Therapy of rheumatoid arthritis

Medical therapy

New drugs have significantly improved the therapeutic options of RA in recent years. In addition to the treatment of the symptoms - mainly pain - modern drugs can also directly intervene in the underlying inflammatory process. The drug therapy of RA usually takes place in several steps with the aim to achieve a remission.

  1. Conventional basic drugs (DMARDs = disease-modifying antirheumatic drug) as sole treatment, often in combination with cortisone *
  2. Combination (s) of conventional basic drugs when under a basic drug no improvement of the symptoms (remission) occurs
  3. Targeted synthetic DMARDs (eg Janus kinase inhibitors) or biological DMARDs
  4. * Cortisone and analgesics can be used for symptomatic therapy in all stages of treatment.





    Your doctor should check the activity of RA and treatment success at regular intervals (half yearly or quarterly). The therapeutic goal is the decline of the symptoms (remission) or, if this is not possible, a low disease activity. For this he will usually use the so-called DAS28 score (disease activity score). As with the diagnosis, several examination results are used here as well:

    • Joints:
    • Number of swollen joints (SJC, swollen joint count) and number of joints with pressure pain (TJC, tender joint count)
    • Blood test:
    • ESR or CRP (see section Diagnostics)
    • Feeling of the patient:
    • Patient marks on a scale (VAS, visual analogue scale) his condition, eg. Pain


    The higher the DAS value, the higher the disease activity; If the value is below 2.6, your doctor will speak of a remission. Your feedback and self-assessment is important! If necessary, your doctor changes the drugs or their combination.

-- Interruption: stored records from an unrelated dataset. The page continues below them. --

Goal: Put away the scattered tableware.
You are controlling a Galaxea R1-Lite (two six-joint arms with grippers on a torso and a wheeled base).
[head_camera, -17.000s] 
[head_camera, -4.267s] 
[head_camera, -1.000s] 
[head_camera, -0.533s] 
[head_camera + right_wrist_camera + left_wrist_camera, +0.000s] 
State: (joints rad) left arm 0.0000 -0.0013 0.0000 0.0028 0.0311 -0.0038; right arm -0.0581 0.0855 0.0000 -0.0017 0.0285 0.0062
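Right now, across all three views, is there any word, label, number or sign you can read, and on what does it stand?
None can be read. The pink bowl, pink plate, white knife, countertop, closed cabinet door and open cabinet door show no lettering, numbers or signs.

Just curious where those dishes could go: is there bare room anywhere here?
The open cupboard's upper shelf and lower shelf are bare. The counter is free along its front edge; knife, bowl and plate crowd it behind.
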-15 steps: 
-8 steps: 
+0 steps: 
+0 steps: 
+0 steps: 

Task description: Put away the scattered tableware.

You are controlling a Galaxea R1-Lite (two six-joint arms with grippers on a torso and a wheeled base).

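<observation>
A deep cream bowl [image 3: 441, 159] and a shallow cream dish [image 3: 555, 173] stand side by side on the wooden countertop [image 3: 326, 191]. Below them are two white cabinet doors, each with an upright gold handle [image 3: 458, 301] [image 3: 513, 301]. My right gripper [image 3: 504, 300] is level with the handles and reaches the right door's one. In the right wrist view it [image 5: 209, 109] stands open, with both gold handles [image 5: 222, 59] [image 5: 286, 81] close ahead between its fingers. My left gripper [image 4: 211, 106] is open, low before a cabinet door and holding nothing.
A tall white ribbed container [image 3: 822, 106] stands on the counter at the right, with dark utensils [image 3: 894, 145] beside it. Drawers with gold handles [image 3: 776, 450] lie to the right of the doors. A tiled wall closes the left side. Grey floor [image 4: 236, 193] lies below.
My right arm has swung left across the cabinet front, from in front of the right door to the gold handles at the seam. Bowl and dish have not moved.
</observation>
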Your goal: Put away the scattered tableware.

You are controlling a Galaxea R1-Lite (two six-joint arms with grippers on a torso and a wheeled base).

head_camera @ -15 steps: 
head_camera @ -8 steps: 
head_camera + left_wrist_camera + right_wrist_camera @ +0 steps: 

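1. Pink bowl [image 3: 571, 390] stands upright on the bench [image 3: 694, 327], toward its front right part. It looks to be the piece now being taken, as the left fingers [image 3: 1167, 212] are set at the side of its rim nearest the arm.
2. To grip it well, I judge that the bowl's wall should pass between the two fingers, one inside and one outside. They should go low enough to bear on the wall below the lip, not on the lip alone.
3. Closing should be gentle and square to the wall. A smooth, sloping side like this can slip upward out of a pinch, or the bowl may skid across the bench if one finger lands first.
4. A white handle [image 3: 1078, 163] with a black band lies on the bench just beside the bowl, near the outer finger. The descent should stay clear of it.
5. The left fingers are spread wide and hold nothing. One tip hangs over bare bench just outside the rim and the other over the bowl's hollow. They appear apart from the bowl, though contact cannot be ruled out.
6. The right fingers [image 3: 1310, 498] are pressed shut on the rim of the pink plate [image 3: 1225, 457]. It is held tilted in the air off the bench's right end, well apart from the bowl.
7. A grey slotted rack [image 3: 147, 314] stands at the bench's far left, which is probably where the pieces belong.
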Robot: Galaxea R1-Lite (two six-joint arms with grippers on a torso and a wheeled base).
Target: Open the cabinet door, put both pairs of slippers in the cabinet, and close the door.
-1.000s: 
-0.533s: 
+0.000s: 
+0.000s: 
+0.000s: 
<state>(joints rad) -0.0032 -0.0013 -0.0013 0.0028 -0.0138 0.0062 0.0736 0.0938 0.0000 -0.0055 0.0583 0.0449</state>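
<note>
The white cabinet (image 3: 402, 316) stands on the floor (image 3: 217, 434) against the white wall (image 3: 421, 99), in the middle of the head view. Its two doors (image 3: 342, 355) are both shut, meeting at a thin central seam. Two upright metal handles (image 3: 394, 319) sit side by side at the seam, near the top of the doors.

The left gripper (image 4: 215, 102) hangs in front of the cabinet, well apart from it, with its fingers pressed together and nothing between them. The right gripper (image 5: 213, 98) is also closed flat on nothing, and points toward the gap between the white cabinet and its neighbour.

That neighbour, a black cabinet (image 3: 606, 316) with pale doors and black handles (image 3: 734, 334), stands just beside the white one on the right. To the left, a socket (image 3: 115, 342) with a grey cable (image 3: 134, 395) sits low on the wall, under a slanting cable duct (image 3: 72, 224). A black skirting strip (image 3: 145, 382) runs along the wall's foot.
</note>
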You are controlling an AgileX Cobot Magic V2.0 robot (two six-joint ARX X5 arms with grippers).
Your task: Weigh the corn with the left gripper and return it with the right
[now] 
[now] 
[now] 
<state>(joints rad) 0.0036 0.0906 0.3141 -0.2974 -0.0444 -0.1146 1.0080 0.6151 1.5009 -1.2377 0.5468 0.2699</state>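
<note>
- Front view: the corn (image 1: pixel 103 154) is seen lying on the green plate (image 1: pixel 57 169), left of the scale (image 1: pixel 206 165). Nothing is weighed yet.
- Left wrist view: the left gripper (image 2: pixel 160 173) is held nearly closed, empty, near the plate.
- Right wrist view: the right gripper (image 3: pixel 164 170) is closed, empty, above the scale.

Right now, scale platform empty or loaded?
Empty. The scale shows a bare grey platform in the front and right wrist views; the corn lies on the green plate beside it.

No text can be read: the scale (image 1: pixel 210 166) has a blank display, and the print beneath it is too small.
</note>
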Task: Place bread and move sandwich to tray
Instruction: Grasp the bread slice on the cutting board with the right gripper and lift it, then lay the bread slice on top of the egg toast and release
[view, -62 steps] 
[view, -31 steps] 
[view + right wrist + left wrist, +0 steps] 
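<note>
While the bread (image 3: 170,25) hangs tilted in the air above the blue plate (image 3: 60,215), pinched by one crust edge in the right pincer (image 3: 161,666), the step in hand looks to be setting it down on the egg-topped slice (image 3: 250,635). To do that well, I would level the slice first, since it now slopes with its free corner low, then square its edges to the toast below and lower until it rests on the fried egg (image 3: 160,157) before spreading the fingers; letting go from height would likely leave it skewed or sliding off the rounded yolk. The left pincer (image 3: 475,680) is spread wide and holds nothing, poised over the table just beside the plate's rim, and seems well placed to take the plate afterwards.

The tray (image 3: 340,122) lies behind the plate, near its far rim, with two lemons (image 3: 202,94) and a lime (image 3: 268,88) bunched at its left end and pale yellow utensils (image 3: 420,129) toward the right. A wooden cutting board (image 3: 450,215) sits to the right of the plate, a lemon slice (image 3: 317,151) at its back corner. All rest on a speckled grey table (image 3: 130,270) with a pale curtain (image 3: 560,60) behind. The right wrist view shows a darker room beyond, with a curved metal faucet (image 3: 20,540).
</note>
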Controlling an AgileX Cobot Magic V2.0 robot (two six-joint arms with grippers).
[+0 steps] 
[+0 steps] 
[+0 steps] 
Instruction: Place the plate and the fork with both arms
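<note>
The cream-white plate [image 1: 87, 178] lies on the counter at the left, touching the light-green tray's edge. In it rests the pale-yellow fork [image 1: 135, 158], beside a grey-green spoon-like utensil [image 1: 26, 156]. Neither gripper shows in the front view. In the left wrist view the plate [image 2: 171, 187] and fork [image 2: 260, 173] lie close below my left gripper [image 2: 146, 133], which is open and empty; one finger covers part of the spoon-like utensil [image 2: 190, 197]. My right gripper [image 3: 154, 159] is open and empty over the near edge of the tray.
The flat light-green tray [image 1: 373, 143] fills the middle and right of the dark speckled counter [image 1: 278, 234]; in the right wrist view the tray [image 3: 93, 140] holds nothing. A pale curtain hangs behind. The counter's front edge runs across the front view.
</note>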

    Accompanying therapy measures

    In addition to the drug therapy and physiotherapy, occupational therapy, physical therapy or supportive measures for example, psychotherapeutic counseling may be helpful in maintaining the functionality of your joints and improving your health. Ideally, rheumatologist, family doctor, orthopedist, physiotherapist, occupational therapist and psychotherapist work closely together to achieve the greatest possible therapeutic success.

    Operations

    Today, RA can be treated well with medication and many people with RA can lead a relatively uncomplicated life. In rare cases, however, it may be necessary to consider surgery, especially if the hands are severely affected and very limited in their ability to move. Your doctor can advise you if necessary.

    Therapy pays off

    For the success of the treatment, it is also crucial that you comply with the treatment recommendations of your rheumatologist; Adherence to prescribed therapy leads to superior outcomes.
    Adherence to therapy means: you should "collaborate" and

    • take the prescribed medication according to plan,
    • perform recommended movement exercises,
    • follow the advice and tips of your treatment team, eg on nutrition or smoking,
    • tell your doctor if you have any difficulties or side effects in the implementation of your treatment.

    It is therefore important that you are aware of your illness and treatment and understand why the instructions of the doctor, practice team, physiotherapist, occupational therapist and psychotherapist are important. Join in - because whether your therapy is successful is also in your hands!